→ **TASK INSTRUCTIONS**
Show the lines below that contain the string "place".

▶

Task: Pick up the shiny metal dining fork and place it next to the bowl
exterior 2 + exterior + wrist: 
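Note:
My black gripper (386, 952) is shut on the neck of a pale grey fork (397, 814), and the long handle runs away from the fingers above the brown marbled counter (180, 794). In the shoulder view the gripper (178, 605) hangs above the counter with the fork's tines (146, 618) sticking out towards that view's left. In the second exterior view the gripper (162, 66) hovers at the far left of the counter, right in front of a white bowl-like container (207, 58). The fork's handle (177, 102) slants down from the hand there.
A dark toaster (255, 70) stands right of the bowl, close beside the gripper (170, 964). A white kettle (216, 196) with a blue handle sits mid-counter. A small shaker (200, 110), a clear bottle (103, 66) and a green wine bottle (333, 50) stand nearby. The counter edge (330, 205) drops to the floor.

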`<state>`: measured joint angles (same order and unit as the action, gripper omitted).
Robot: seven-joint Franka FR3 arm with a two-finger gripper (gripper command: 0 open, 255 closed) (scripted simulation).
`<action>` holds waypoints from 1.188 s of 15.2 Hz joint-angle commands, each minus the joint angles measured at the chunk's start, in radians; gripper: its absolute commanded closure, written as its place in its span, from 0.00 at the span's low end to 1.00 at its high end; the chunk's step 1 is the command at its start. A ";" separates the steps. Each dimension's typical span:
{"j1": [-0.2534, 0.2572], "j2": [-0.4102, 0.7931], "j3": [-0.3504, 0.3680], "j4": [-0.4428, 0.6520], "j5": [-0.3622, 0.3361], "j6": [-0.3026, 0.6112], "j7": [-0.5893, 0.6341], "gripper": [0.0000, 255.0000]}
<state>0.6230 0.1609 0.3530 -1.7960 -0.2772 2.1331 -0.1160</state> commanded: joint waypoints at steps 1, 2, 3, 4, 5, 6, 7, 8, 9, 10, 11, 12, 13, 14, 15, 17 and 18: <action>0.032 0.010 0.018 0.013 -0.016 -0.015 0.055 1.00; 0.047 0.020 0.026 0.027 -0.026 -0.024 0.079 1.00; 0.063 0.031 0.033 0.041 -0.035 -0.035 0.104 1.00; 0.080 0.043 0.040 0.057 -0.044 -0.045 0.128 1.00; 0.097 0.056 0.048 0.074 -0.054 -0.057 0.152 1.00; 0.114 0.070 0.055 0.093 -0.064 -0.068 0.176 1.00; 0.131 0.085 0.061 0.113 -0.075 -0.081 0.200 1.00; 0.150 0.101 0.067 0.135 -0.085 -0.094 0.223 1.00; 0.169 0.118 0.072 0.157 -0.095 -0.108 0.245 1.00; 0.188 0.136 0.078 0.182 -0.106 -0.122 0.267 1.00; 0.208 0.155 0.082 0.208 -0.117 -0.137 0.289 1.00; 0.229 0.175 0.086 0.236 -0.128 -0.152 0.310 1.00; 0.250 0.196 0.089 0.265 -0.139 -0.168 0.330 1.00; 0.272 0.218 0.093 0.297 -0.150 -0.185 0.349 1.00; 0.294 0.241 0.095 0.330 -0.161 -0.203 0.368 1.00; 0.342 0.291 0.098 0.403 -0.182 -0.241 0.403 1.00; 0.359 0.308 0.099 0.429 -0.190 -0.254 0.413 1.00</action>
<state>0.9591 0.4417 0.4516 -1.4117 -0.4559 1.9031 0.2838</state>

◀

→ **RESULT**
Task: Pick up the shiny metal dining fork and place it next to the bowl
`<action>` holds waypoints from 1.188 s of 15.2 Hz joint-angle commands, each minus the joint angles measured at the chunk's start, in radians; gripper: its absolute commanded closure, written as its place in its span, from 0.00 at the span's low end to 1.00 at its high end; the chunk's step 1 is the command at its start. A ";" separates the steps. Each dimension's typical span:

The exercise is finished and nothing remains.